▶ _TASK TO COMPLETE_
How many lines below contain the word "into"? Answer with that number alone.

▶ _RECORDS TO PROCESS_
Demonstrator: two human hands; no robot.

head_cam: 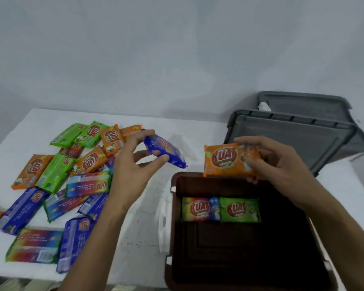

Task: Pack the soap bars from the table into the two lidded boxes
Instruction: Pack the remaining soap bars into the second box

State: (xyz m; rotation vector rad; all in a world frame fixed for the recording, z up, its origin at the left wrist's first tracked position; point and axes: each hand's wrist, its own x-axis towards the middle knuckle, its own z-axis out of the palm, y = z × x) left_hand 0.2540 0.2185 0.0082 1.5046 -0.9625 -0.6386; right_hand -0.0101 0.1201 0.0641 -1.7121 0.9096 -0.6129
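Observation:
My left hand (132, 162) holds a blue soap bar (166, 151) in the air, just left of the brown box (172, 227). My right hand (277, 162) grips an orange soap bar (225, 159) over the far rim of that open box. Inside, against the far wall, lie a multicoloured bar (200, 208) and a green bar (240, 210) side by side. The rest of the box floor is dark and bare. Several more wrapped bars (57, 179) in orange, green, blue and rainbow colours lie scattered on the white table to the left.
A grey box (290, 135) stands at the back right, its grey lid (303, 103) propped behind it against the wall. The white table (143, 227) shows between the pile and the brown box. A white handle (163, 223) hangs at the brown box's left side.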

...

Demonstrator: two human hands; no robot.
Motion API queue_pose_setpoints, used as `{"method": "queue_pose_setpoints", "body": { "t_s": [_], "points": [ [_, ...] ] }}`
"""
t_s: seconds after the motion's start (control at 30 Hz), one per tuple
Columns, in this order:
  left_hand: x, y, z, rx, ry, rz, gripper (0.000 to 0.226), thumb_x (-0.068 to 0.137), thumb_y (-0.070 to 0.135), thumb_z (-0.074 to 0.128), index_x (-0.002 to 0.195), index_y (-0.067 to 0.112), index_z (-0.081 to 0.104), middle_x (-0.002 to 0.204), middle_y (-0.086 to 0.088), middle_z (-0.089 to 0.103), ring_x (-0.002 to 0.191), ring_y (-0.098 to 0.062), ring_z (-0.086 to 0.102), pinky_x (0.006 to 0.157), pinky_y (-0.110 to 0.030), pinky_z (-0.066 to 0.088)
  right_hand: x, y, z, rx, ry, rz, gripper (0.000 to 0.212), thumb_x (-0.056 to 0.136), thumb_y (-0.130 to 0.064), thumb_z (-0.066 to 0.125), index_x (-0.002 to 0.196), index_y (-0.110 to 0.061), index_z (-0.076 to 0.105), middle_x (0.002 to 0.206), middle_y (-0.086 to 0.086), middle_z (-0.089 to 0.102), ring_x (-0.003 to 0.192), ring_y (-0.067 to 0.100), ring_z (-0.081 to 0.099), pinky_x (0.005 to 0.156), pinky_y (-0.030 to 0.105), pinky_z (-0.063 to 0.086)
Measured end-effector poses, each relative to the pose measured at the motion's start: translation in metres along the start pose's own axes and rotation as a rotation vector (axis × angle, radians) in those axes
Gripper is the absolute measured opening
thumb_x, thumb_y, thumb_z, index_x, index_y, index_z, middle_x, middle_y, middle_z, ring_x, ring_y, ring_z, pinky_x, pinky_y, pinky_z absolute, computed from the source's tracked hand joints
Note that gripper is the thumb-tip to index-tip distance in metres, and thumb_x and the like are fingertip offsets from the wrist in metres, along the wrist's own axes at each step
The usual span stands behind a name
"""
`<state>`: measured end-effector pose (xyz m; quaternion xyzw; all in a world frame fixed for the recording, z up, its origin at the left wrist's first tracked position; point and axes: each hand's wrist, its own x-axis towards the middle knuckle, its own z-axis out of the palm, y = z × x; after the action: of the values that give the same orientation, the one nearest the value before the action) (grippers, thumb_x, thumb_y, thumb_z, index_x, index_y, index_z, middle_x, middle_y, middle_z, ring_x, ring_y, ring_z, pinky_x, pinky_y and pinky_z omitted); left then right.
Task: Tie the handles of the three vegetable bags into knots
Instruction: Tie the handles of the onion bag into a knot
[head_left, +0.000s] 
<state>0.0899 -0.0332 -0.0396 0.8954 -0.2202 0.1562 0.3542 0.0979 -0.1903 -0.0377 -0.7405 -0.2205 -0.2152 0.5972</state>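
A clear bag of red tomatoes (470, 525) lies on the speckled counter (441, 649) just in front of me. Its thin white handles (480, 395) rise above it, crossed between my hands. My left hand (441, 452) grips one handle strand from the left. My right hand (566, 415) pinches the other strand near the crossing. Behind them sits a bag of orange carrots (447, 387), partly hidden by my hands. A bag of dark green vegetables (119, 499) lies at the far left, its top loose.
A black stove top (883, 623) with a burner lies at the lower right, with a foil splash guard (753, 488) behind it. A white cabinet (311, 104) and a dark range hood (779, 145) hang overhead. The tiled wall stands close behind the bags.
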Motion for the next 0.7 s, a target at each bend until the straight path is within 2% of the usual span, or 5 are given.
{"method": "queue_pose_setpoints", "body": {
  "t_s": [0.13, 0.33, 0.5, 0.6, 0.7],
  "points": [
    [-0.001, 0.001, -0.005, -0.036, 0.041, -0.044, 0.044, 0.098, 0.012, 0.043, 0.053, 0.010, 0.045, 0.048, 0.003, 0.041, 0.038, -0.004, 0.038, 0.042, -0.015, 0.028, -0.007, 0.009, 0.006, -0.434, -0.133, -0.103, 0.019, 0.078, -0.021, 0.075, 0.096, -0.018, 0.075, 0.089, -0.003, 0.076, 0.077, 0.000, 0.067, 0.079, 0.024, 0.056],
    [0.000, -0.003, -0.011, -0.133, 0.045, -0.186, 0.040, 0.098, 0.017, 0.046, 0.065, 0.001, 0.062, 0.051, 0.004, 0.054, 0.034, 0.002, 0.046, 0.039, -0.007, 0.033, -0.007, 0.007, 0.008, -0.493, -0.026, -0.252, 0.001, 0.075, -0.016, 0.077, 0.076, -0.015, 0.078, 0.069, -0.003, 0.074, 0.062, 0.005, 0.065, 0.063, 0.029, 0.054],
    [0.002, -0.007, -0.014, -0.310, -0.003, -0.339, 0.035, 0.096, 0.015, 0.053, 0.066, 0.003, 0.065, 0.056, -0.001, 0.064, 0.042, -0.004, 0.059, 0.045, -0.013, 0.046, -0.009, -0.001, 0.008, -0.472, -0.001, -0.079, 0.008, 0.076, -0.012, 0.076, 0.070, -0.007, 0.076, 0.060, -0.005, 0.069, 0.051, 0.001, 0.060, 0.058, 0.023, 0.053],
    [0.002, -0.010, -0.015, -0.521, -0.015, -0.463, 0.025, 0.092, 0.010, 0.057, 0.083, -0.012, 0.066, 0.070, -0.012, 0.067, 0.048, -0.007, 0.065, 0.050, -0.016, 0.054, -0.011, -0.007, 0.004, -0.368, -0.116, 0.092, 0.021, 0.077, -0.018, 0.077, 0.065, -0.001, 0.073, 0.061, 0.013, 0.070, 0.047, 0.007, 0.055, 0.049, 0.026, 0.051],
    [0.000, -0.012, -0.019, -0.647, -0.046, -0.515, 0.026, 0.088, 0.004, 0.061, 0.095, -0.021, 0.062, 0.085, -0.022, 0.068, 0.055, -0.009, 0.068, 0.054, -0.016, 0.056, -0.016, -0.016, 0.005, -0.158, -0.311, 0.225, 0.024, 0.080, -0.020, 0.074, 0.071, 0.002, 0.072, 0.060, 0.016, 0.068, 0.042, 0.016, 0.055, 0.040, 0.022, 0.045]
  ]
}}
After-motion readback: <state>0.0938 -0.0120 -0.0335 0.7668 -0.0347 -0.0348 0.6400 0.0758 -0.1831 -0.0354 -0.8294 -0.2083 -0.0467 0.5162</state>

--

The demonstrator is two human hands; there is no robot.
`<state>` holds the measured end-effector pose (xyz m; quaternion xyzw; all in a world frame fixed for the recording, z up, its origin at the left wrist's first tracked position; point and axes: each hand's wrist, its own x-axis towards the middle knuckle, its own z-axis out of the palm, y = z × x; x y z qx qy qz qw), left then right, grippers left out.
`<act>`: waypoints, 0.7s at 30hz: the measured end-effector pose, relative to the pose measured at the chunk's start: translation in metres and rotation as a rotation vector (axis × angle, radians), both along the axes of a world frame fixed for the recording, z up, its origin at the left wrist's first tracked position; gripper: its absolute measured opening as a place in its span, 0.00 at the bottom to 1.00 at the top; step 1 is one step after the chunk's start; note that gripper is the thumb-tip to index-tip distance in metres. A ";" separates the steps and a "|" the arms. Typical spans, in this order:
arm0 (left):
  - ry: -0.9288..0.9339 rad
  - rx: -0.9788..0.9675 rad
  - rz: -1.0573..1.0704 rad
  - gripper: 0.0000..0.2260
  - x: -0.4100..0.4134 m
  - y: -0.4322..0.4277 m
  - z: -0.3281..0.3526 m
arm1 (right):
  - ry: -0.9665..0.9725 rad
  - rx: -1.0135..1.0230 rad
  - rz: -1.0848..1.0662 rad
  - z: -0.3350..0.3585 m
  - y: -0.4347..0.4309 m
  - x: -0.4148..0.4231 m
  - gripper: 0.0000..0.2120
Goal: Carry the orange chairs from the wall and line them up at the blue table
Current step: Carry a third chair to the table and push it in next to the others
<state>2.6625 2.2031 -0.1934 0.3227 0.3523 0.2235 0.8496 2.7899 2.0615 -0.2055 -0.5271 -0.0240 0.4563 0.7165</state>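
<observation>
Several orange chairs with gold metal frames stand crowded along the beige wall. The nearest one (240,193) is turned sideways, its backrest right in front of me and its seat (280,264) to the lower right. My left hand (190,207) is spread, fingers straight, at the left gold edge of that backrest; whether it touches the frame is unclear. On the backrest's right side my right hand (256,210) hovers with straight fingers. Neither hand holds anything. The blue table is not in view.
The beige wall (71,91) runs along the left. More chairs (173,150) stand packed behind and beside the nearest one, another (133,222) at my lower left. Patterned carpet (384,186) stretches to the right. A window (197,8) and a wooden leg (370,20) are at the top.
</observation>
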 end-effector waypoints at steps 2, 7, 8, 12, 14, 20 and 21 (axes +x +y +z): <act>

▶ _COMPLETED TASK_
4